Пушкин вышел из дому и в лесу еще раз перечитал душистый листок. Письмо было необычно для Веры Федоровны. То, что никак не ложилось в слова при разговоре и разве слегка лишь, быть может, угадывалось во взглядах и интонациях, дышало открыто на этих страничках в неровных строках и еще того более явно меж строк. Это было глубокое неприкровенное чувство, которое безопасно может быть высказано лишь на таком большом расстоянии…
О Воронцовой не было ни единого звука, и Пушкин понимал, что в таком письме, естественно, не оказалось ей места. Он был странно взволнован. Но еще более необычным было одно ощущение: одновременно он чувствовал себя старше княгини Веры и мысленно читал ей дружеское нежное наставление. Так говорил бы, пожалуй, Онегин с Татьяной в ответ на ее признание. Больше того: само письмо Вяземской определенно напоминало именно послание Тани. Он ей читал эти строки еще у моря, в Одессе… Он колебался тогда, как заставить русскую девушку писать не по-французски и каково должно быть самое это признание.
Письмо Татьяны к Онегину было написано раньше, чем было нужно по ходу романа, но только теперь он как раз к нему подошел: это было удивительным совпадением.
Письмо Татьяны предо мною:
Его я свято берегу.
Читаю с тайною тоскою
И начитаться не могу.
Однако же письма Веры Федоровны он не сберег. Он не хотел компрометировать милого друга: он чувствовал домашнюю слежку – и за собою, и в особенности за своей перепиской, раз она возникала, и уничтожил этот листок на той же прогулке.
В речке купали овец и, выкупав, стригли на берегу. Это веселое зрелище открылось ему, едва он вышел из лесу. Все женское население усадьбы было собрано здесь. Веселые брызги сияли на солнце, возгласы, крики были еще веселей. Пушкин не сразу заметил, что на склоне сидит и наблюдает сам Сергей Львович. Он быстро сбежал уже на половину дороги и только тогда признал серый ночной колпак отца. «Он, должно быть, уверен, что это к нему очень идет!» – подумалось Пушкину, и он было замедлил шаги, но потом опять почти побежал: э, все равно! И еще какая-то озорная мысль мелькнула в уме: он тронул в кармане письмо.
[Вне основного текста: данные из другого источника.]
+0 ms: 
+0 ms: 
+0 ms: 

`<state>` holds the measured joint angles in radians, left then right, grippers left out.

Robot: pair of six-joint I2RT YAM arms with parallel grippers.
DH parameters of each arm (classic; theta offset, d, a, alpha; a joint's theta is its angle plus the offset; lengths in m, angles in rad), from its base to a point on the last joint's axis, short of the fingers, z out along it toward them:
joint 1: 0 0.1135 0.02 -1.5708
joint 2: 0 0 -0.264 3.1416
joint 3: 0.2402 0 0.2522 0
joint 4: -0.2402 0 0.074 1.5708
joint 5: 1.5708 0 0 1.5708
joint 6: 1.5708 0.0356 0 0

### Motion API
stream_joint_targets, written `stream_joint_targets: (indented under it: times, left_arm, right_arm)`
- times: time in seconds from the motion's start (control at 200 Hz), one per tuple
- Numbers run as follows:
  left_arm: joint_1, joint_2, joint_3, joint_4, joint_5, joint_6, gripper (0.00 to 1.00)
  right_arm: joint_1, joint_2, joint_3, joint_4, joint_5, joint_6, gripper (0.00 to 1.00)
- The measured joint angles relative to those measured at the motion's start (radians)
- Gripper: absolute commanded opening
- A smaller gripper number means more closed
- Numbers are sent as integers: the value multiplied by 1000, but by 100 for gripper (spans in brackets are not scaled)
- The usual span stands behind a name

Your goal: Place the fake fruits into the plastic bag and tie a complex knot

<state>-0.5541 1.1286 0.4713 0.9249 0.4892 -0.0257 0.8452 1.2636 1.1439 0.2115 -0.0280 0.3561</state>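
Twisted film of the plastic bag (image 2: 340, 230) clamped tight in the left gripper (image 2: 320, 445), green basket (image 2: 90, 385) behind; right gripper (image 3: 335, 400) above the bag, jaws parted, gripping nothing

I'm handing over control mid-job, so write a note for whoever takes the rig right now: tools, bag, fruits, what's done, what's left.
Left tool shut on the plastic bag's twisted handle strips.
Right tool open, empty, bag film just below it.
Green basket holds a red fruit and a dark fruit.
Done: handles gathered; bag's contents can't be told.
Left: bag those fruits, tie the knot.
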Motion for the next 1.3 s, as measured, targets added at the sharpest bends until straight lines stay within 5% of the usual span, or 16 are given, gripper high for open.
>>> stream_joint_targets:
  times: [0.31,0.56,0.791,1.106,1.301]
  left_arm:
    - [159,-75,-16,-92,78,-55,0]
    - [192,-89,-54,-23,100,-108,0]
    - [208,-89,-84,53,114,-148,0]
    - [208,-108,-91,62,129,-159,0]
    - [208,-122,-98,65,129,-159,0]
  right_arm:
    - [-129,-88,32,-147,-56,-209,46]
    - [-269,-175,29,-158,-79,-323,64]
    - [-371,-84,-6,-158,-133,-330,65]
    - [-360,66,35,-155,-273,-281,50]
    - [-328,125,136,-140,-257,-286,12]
– Ты гуляешь? – спросил небрежно отец.
– Да.
– А я слежу за хозяйством.
Сын улыбнулся: взоры отца от него не укрылись. Связанные по ногам веревками, овцы были добычею пожилых обстоятельных женщин, ловко отгибавших меж пальцами чистую шерсть и наискось, как бы вместе с оттянутой кожей, перерезавших ее широкими ножницами. Это можно было б еще, пожалуй, назвать и «хозяйством», но веселая борьба девушек с овцами, плесканье в воде, и как порой, вырвавшись, уплывало животное, вытянув узкую морду и откинув рога, а за нею скакала в волнах быстрая босоножка, плеща руками, брызгаясь, смеясь и крича, – это скорее походило на некую мифологическую игру. Так, верно, это воспринимал и сам Сергей Львович, весь ушедший в созерцание: взоры его устремлялись, конечно, сюда.
Но игра продолжалась порой и на суше. У хорошенькой Оли Калашниковой, как взглянула, выходя из воды, на молодого барина, видно, ослабла рука, и взбудораженная пленница ее, почуяв под ногами привычную землю, стремительно вырвалась и поскакала по лугу. Девушка бросилась следом. Открытые ноги ее сверкали на солнце, билась коса за спиной, а мокрое платье на быстром бегу облипало всю ее стройную молодую фигуру. Овца оказалась из резвых, и Оленьке пришлось-таки погоняться за нею. Пушкин следил за состязанием в беге и ловкости. Ни Воронцовой, ни Вяземской, ни самой отдаленной мысли о них не существовало в эту минуту. Точно бы легким ветерком веяло на него от этой стремительной юности, ладных движений и легкого бега. Пушкин неслышно вздохнул, точно в ответ на тот ветерок, и продолжал не отрываясь глядеть. Но вот наконец поймала, нагнулась, полуобняла и ведет ее на берег. Волосы Оленьки светились на солнце, влажно сияли глаза, щеки пылали. Смущенье и радость составляли сейчас живое ее очарование.
Что-то заставило Пушкина оглянуться: быть может, косой, нечаянный, в сторону, Оленькин взгляд. И, обернувшись, он увидал, что Сергей Львович тоже стоит и глядит, вытянув шею, глаза его сузились в щелки и поблескивают из-под сдвинутых век, как глаза лесного паучка. Неприятно. Пушкин вспомнил: письмо! Он вынул его и разорвал перед отцом – медленно – вдоль и поперек. Тот встрепенулся.